§ **What is required**: Exactly the lines from the one containing "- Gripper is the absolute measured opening" through the final line of the data are to be written out again, with nothing added.
── Raw data ──
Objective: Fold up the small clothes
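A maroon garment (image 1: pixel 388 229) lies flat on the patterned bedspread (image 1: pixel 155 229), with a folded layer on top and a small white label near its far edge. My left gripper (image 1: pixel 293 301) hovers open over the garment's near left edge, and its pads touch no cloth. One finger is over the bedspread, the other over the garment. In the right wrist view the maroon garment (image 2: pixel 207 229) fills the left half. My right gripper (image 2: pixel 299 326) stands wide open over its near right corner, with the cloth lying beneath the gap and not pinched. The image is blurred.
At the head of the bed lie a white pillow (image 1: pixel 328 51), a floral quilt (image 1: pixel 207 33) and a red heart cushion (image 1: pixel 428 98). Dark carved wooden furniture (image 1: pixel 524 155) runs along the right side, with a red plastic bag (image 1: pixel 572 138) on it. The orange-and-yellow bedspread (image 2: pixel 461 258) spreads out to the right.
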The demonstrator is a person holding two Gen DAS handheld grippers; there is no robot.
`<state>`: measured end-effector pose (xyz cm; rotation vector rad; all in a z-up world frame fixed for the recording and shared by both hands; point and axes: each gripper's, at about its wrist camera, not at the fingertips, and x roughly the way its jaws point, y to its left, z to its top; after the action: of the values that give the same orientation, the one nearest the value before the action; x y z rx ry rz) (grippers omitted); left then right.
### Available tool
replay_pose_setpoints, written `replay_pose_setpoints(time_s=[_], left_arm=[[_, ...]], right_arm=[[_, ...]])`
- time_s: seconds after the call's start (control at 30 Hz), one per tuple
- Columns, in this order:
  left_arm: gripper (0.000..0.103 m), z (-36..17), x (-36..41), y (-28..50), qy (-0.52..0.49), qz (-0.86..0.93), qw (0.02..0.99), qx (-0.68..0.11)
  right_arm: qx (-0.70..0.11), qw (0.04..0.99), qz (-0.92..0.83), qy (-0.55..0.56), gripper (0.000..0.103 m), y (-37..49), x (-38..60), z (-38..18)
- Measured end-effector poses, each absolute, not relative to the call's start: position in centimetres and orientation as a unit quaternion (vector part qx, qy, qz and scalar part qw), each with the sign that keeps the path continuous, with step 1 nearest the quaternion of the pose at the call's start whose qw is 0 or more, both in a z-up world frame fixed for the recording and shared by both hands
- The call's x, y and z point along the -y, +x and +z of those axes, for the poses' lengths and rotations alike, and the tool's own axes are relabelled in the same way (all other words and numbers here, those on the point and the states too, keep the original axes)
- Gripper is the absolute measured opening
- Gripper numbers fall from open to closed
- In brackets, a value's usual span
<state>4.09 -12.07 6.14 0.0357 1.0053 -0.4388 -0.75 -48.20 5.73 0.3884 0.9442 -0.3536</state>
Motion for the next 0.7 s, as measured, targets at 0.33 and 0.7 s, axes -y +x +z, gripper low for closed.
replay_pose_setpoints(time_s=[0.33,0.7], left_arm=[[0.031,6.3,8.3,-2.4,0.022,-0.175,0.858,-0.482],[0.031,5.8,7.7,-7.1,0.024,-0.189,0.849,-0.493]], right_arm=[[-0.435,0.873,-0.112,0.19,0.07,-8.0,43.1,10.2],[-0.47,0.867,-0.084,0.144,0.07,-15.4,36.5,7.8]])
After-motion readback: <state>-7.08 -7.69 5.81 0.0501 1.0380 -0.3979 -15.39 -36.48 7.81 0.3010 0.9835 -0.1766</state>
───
§ **Task response**:
- Gripper is the absolute measured opening
- Gripper numbers fall from open to closed
- In brackets, a value's usual span
<state>4.09 -12.07 6.14 0.0357 1.0053 -0.4388 -0.75 -48.20 5.73 0.3884 0.9442 -0.3536</state>
Motion for the next 0.7 s, as measured, targets at 0.33 and 0.7 s, axes -y +x +z, gripper low for closed.
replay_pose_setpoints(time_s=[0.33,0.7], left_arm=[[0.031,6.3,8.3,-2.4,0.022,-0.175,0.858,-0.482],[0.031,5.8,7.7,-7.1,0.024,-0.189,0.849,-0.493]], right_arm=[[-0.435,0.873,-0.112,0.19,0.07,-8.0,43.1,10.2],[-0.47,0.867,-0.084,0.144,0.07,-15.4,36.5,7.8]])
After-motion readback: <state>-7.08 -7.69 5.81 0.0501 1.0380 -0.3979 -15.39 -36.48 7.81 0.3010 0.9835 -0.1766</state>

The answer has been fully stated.